We’re self-hosting the words-cloud docker image (version 25.6, also testing out 26.5) with a ~2GB memory resource limit. A managed OOM is being thrown (System.OutOfMemoryException) from the compare online API while the container memory peak is at ~1.5GiB. This seems to line up with .NET’s default 75% hard limit.
I also observed the default ceiling is 1536MiB with GC.GetGCMemoryInfo().TotalAvailableMemoryBytes. Setting DOTNET_GCHeapHardLimitPercent=0x5A (i.e. 90%) raises it to 1843MiB. With the hard limit set, concurrent compares that previously OOM at around 5-parallelism now run cleanly up to 6. So this change seems to help at the margin.
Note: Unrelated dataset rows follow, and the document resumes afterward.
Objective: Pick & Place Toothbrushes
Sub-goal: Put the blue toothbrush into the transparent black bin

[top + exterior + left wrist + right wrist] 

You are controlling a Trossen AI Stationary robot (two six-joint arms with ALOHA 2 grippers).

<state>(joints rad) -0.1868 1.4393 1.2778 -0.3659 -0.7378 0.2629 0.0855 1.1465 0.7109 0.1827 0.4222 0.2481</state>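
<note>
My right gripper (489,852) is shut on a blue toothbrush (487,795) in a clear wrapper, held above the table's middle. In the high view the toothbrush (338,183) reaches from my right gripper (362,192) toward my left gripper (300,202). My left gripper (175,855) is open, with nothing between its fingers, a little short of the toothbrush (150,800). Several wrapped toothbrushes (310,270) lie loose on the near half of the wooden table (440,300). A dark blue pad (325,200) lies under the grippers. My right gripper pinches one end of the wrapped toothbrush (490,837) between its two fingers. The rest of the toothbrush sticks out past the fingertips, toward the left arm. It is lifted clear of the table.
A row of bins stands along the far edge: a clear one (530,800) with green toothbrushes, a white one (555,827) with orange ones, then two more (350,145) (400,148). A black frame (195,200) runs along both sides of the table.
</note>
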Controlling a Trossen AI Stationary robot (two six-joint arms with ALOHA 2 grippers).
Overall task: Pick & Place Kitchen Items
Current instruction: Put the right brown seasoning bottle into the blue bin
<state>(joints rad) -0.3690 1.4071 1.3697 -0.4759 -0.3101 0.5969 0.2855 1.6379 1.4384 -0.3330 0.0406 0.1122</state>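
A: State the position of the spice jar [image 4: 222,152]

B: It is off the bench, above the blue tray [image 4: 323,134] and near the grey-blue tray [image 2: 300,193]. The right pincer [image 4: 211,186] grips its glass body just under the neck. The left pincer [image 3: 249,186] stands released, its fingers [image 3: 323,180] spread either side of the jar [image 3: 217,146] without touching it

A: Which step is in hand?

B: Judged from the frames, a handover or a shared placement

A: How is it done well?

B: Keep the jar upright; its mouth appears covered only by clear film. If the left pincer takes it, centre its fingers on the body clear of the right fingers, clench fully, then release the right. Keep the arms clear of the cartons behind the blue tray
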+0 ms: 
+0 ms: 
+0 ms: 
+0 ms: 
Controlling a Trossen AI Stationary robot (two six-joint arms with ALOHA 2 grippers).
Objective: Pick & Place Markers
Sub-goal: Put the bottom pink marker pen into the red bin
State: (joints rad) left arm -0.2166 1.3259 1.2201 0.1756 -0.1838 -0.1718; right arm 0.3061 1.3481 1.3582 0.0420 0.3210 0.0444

However, at 90% the peak usage is right up to the ~2GB memory limit so this leaves little room for native memory. While I’m seeing graceful per-request OOM, the concern is the risk of hard kernel OOM-kills causing full pod restarts. For example, on 26.5 at least, I saw a one-off SIGSEGV under a test with high concurrency.
Do you recommend configuring DOTNET_GCHeapHardLimitPercent or DOTNET_GCHeapHardLimit? Or would you advise that we don’t override the default? If so, what value would you suggest? Some guidance on the safe headroom between the GC heap hard limit and the container memory limit would be helpful.
Thanks.